Octobre est un foyard – XXV
La première histoire du capitaine ne fut pas sans conséquences, la seconde non plus, mais ça c’est une autre histoire, que l’on verra bientôt.
Sitôt le capitaine disparu avec le plateau – il a quitté la chambre en grommelant qu’il ramenait tout ça à la cambuse, comme un vieil ours qui cache mal ses émotions quand il a été touché, en l’occurence par les remerciements d’H&G –, ils se hâtent de s’habiller pour de vrai, rangent la chambre à la va-vite, ils ont les gambettes qui frétillent, sont en manque d’eau et filent droit direction Rhin et Moselle, le menu de leur journée; l’histoire du capitaine a introduit dans leur tête quelque chose de nouveau.
– J’ai adoré que tu m’apprennes à dériver dans cette ville, lui dit-elle, j’aime zigzaguer avec toi et je me disais, avant l’histoire du capitaine, que l’on pourrait serpenter le long du Rhin jusqu’à son embouchure, traverser le fleuve chaque fois que quelque chose nous attirerait sur l’autre rive, mais nous devrions d’abord trouver un moyen de traverser, pont, bac, câble, barque de pêcheur, canot de plaisance, ou peut-être même à la nage, mais c’était avant l’histoire du capitaine.
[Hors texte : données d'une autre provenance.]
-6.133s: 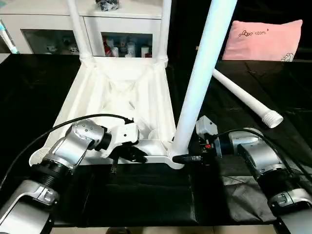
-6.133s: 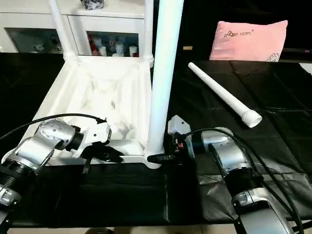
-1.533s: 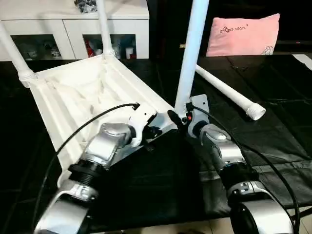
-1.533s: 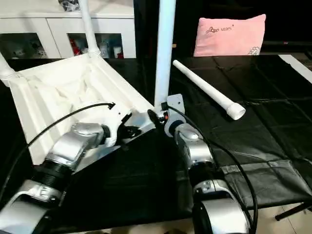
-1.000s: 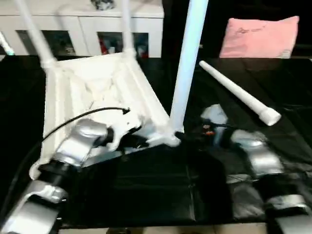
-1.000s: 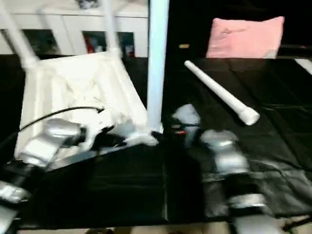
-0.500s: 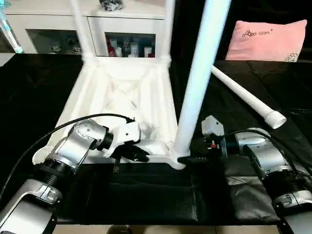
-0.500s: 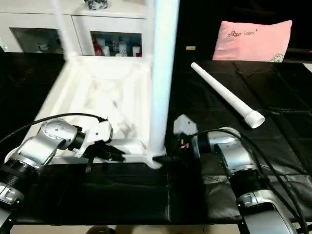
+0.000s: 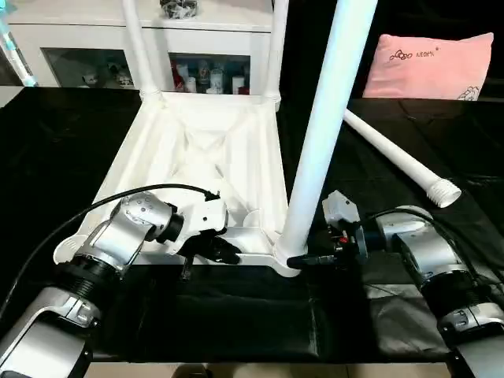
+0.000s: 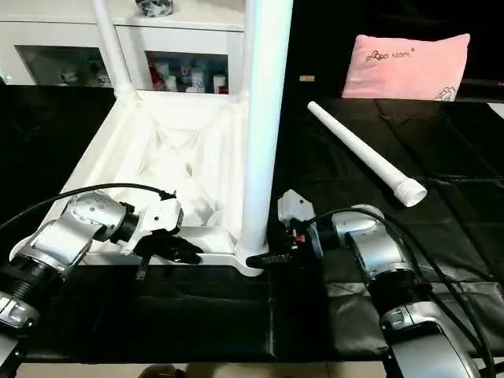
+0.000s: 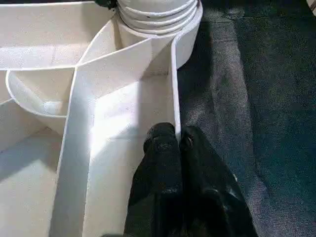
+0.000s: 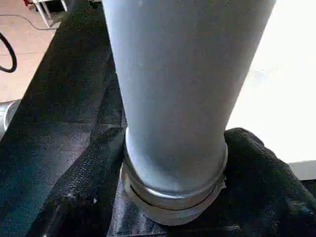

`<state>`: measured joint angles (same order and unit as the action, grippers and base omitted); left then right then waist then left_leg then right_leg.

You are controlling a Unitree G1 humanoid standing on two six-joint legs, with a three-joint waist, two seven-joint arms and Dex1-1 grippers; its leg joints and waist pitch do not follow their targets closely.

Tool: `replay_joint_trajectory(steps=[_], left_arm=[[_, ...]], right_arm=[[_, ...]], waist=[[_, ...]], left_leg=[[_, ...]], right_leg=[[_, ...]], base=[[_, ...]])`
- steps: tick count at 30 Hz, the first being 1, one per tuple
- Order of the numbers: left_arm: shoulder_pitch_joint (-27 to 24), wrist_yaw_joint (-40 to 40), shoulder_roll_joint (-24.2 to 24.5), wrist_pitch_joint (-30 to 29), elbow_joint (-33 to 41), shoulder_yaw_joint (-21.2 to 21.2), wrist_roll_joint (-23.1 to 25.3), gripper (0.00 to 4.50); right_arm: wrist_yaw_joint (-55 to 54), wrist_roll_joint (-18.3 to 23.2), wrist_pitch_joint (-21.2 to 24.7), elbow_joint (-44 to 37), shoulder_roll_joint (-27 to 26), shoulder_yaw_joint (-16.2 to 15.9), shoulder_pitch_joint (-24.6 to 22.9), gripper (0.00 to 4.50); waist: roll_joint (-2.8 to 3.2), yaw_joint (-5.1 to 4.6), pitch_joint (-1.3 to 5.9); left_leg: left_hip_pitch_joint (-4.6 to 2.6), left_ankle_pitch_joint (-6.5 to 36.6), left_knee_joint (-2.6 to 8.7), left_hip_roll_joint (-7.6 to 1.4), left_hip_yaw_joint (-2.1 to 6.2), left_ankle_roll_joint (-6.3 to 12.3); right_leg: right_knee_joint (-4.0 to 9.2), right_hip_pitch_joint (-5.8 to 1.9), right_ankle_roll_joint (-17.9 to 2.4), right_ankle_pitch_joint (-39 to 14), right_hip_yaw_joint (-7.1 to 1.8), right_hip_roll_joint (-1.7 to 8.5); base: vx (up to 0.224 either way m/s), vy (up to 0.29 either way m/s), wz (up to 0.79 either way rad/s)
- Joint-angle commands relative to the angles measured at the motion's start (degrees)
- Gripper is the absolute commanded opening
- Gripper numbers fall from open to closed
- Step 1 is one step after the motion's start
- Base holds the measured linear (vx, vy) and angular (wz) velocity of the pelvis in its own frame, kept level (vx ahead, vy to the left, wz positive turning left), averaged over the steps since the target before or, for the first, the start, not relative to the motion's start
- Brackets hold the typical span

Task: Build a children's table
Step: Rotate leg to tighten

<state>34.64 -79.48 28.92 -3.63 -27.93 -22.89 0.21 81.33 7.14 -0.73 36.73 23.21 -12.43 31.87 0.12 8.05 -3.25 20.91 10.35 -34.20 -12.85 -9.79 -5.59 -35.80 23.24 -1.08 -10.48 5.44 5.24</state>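
The left claw point(image 11: 177, 143) is pinched shut on the thin near rim of the tabletop point(image 9: 201, 150), one black finger inside the wall and the other outside it, just short of the near right corner socket point(image 11: 159, 19). In the head views this claw point(image 9: 224, 252) sits at the middle of the tabletop's near edge, with its silver forearm running back toward the lower left.

The right claw point(image 9: 303, 259) is closed around the base of the upright leg point(image 9: 324, 118); in the right wrist view its two black fingers point(image 12: 89, 177) press against either side of the leg's ringed foot point(image 12: 173, 190), where the tube meets the corner socket. The leg stands nearly vertical in the near right corner, leaning slightly.

The tabletop lies upside down on the black worktop point(image 9: 47, 150), ribbed underside up. Two more legs point(image 9: 138, 47) rise from its far corners, the second point(image 9: 276, 47) at the far right. The near left corner socket point(image 9: 67, 250) is an open round cup beside the left forearm.

A fourth leg point(image 9: 398, 157) lies loose on the worktop, well apart to the right, its threaded end toward the robot. Beyond it rests a pink cushion point(image 9: 429, 55). A white glass-doored cabinet point(image 9: 79, 35) stands behind the worktop.
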Motion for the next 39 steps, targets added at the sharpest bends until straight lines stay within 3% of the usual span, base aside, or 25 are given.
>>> replay_joint_trajectory(steps=[1,7,9,10,12,13,16,18,20,23,24,29,30,39], left_arm=[[1.5,-2.7,0.6,1.1,0.1,-1.6,1.0,0.00],[1.3,-0.7,0.0,-0.6,-0.2,-0.7,1.0,0.00],[1.1,1.8,-1.0,-3.1,0.1,0.3,0.6,0.00],[1.1,1.9,-1.1,-3.2,0.1,0.3,0.6,0.00],[0.9,8.7,-4.3,-9.0,1.1,2.9,-0.3,0.00],[0.9,9.6,-4.7,-9.8,1.2,3.2,-0.5,0.00],[1.1,17.5,-9.4,-17.1,2.8,5.6,-1.2,0.00],[1.3,20.5,-11.3,-19.0,3.1,6.4,-1.1,0.00],[1.9,24.3,-13.8,-21.1,2.9,7.3,-1.0,0.00],[3.5,31.0,-17.9,-23.1,1.0,9.4,-1.0,0.00],[4.9,36.8,-21.4,-23.9,-0.9,11.2,-0.7,0.00],[5.1,39.2,-23.3,-25.8,-0.1,11.5,-0.1,0.00],[5.0,38.9,-23.0,-25.8,0.2,11.4,0.0,0.00],[3.1,33.1,-17.0,-23.1,1.7,10.1,1.2,0.00]], right_arm=[[0.2,-0.1,-0.7,0.4,0.2,0.0,1.6,2.82],[-0.9,1.0,0.9,-0.7,-1.0,0.4,0.2,2.69],[-4.2,0.8,2.4,-0.9,-2.3,0.9,-0.6,2.67],[-4.5,0.7,2.4,-0.9,-2.4,1.0,-0.6,2.67],[-14.7,-0.8,3.1,0.3,-6.1,2.4,-1.3,2.67],[-16.1,-0.9,3.1,0.5,-6.6,2.7,-1.4,2.67],[-27.8,-1.0,6.3,2.1,-12.7,4.9,-0.9,2.66],[-32.2,-1.1,7.5,2.9,-15.1,5.6,-0.2,2.66],[-37.5,-1.6,9.0,4.3,-18.0,6.0,0.9,2.66],[-44.2,-2.0,11.4,6.4,-22.2,6.7,2.8,2.66],[-49.3,-2.8,12.8,8.0,-25.6,7.0,4.7,2.66],[-53.5,-4.2,12.7,9.2,-28.0,7.3,6.1,2.66],[-53.4,-4.6,12.1,9.1,-27.7,7.1,5.9,3.22],[-49.6,-4.5,8.5,5.1,-21.8,8.4,2.0,4.06]], waist=[[-0.29,-0.44,4.31],[-0.24,-0.49,4.33],[0.12,-0.52,4.31],[0.09,-0.57,4.16],[0.44,-0.85,3.88],[0.29,-0.97,3.81],[0.06,-2.15,3.64],[-0.08,-3.21,3.69],[-0.07,-3.63,3.63],[-0.03,-4.12,3.71],[-0.15,-4.25,3.72],[0.04,-4.31,3.95],[0.01,-4.30,3.95],[0.18,-4.18,4.22]], left_leg=[[-0.39,9.4,3.79,-0.57,-0.45,2.65],[-0.35,9.3,3.77,-0.55,-0.44,2.69],[-0.42,9.6,3.81,-0.55,-0.42,2.37],[-0.46,10.6,3.88,-0.53,-0.44,2.05],[-0.63,12.8,4.18,-0.56,-0.30,0.63],[-0.73,13.5,4.22,-0.45,-0.27,0.30],[-0.55,14.8,4.44,-0.13,-0.07,-0.78],[-0.34,14.8,4.50,0.10,0.15,-0.89],[-0.13,14.0,4.43,0.23,0.15,-0.72],[-0.55,14.3,4.23,0.33,0.06,-0.35],[-0.60,14.1,4.12,0.39,-0.14,0.09],[-0.44,13.1,4.27,0.21,-0.02,0.52],[-0.31,12.6,4.30,0.17,-0.02,0.74],[-0.20,9.5,4.19,0.11,-0.17,2.18]], right_leg=[[3.86,-3.23,-12.5,-10.1,-2.87,2.87],[3.80,-3.25,-12.7,-9.6,-2.84,2.82],[3.82,-3.20,-12.8,-9.7,-2.84,2.78],[4.01,-3.12,-12.7,-10.8,-2.84,2.78],[4.44,-2.94,-11.8,-14.9,-2.84,2.97],[4.72,-2.95,-11.4,-16.5,-2.82,2.97],[5.06,-3.21,-9.7,-20.3,-2.72,2.92],[5.29,-3.36,-9.0,-21.9,-2.51,2.91],[5.47,-3.31,-8.1,-23.2,-2.46,2.87],[5.80,-2.95,-8.4,-23.1,-2.45,2.77],[5.92,-2.75,-8.4,-22.4,-2.61,2.66],[5.36,-3.02,-9.3,-17.6,-2.62,2.65],[5.18,-3.11,-9.8,-16.0,-2.64,2.64],[4.53,-3.58,-11.9,-8.8,-2.76,2.62]], base=[[0.000,0.000,0.00],[0.000,0.000,0.00],[0.000,0.000,0.00],[0.000,0.000,0.00],[0.000,0.000,0.00],[0.000,0.000,0.00],[0.000,0.000,0.00],[0.000,0.000,0.00],[0.000,0.000,0.00],[0.000,0.000,0.00],[0.000,0.000,0.00],[0.000,0.000,0.00],[0.000,0.000,0.00],[0.000,0.000,0.00]])
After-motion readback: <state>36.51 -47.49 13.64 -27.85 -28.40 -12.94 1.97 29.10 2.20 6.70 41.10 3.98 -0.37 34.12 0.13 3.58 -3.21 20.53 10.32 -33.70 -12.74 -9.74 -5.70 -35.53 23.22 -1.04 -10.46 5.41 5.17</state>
Maintenant j’ai envie de voguer sur le Rhin, avec toi, de pouvoir nous arrêter où l’on veut, quand on veut, qu’en dis-tu?
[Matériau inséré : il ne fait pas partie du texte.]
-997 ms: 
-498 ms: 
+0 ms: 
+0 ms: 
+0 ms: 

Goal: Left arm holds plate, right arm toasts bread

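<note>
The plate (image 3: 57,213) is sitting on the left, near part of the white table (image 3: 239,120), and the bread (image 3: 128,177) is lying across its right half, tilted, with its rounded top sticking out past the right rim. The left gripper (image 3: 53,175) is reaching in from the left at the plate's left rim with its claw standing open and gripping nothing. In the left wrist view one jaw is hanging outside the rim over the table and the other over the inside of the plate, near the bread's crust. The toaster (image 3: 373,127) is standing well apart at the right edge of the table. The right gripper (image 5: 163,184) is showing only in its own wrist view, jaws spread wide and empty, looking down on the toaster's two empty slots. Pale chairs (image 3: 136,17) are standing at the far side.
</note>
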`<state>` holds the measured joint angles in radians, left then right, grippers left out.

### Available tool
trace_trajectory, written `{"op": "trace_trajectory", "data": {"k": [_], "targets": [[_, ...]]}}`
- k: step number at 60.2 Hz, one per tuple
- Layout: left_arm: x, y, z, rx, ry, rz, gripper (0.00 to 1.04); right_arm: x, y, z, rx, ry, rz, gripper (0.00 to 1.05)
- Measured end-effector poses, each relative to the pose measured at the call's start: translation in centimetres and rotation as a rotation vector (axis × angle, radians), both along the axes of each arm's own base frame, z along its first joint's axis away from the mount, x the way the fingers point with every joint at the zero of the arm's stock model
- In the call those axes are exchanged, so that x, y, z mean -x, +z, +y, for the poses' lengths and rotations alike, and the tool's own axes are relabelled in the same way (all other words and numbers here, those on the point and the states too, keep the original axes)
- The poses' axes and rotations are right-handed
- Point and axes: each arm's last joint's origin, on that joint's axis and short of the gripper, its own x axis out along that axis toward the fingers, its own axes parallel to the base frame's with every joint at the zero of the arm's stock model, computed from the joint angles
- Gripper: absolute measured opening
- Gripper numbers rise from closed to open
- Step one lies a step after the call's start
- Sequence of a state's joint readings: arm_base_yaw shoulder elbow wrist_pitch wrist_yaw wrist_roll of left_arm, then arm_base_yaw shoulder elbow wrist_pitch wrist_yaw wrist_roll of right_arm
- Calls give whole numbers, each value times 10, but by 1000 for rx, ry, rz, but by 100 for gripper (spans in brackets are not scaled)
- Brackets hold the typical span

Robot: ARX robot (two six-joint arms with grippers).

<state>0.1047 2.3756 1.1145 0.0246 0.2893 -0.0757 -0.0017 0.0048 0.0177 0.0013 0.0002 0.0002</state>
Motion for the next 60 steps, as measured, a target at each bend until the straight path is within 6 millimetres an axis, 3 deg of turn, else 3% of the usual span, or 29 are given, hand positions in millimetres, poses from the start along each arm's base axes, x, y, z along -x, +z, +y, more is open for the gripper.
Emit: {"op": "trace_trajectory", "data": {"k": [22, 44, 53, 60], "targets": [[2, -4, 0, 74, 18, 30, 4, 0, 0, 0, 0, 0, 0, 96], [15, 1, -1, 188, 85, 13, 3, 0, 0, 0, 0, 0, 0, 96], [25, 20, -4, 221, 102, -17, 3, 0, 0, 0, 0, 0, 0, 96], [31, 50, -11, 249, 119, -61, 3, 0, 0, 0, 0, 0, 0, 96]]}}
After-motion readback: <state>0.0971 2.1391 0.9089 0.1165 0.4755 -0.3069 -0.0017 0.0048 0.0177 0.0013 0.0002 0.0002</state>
– J’aime cette idée, et pas seulement parce qu’elle est de toi, j’ai peu voyagé sur l’eau mais le capitaine m’a inoculé un virus, j’aimerais naviguer, avec toi.
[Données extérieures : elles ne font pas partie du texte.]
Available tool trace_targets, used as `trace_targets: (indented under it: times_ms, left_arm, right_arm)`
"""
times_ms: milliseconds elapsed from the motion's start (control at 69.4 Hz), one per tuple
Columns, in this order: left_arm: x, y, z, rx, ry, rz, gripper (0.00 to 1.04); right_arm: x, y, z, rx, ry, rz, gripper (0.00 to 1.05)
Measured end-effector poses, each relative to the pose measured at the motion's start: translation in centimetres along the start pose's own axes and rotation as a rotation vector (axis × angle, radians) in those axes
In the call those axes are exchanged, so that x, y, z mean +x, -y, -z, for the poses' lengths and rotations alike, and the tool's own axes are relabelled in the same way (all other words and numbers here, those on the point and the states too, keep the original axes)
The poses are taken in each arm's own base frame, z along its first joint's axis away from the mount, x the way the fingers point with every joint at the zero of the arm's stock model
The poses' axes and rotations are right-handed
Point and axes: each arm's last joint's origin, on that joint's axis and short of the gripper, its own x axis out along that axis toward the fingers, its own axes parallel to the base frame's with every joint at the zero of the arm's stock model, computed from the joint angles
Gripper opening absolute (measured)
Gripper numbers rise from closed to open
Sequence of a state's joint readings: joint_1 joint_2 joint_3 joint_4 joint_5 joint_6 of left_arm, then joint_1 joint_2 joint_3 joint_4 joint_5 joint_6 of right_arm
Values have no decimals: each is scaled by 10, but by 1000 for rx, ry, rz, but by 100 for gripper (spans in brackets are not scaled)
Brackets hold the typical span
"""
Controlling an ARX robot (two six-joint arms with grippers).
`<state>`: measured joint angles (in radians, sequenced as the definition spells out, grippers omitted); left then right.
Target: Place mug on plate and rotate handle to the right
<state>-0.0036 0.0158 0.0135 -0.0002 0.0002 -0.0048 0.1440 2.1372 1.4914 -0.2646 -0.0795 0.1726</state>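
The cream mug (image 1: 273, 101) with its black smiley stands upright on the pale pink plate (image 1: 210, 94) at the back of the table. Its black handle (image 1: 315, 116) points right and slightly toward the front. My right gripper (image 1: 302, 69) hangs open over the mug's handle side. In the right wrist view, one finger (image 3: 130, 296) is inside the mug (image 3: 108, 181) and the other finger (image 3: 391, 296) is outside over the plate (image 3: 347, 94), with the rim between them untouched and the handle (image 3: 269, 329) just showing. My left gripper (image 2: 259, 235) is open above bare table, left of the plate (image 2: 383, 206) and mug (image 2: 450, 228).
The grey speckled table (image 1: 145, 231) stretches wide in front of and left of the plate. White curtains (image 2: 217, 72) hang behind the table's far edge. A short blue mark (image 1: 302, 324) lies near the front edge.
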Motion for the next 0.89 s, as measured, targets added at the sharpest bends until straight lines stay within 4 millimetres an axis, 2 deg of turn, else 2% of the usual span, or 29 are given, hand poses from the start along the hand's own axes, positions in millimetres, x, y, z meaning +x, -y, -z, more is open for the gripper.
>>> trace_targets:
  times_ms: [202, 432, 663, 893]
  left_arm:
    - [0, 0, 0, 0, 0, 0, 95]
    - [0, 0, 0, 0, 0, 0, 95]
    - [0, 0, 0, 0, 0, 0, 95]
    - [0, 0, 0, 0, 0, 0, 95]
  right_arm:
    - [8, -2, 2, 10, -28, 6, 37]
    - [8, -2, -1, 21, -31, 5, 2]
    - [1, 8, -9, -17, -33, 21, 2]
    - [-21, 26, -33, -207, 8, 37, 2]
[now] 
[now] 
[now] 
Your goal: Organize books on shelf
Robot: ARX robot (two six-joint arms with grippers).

– Sur les eaux de la vie, pour le meilleur et pour le pire?
– C’est de l’humour? Sinon on fait arche séparée!
Eclats de rire au bord de l’eau.
– Mais j’y pense, et ton projet d’aller à pied le long du Rhin de sa source à Cologne, pour visiter ta famille, que devient-il? Vas-tu vraiment l’abandonner si près du but?
– L’essentiel je l’ai fait depuis les Grisons, le reste c’est dans la tête.
– Et si on faisait les deux, suggère-t-elle, marcher jusqu’à Cologne, à quelques jours d’ici, puis en bateau jusqu’aux Pays-Bas, qu’en dis-tu?
– Donnons-nous un peu de temps, profitons encore de cette ville-confluence, explorons-la un peu et on verra bien où ça nous mène; peut-être trouverons-nous un bateau depuis Koblenz, peut-être depuis plus loin, disons-nous que c’est l’occasion qui fera les larrons.
– Alors explorons et guettons chaque occasion d’embarquer, mon larron! Et ils s’embrassent comme on scelle un pacte.
Ils cherchent des bateaux sur le Rhin et la Moselle, mais ils ne trouvent que des formules: Quatre jours de rêve sur la Moselle, De Bâle à Amsterdam avec Monsieur Jardinier, D’une cave à l’autre sur la Moselle et le Rhin, et caetera, et caetera. De plus les bateaux sont laids – carrés et pas élancés pour deux sous – et les gens qui les renseignent sans classe – Le capitaine va adorer danser avec vous, Madame, vous êtes si élancée! et vous Monsieur vous adorerez souper à l’oeil au carré des officiers. Ils ne rencontrent aucun plaisancier amène, aucun pêcheur débonnaire, que des marchands de bonheur dépressifs et anorexiques.
– De toute façon je n’ai ni robe de soirée ni de vernis à ongles!
– Et moi, entrer dans un carré? ce serait la quadrature du cercle!
Eclats de rire au bord de l’eau.
Ils continuent à dériver dans la ville, se faisant à l’idée qu’ils quitteront Koblenz à pied.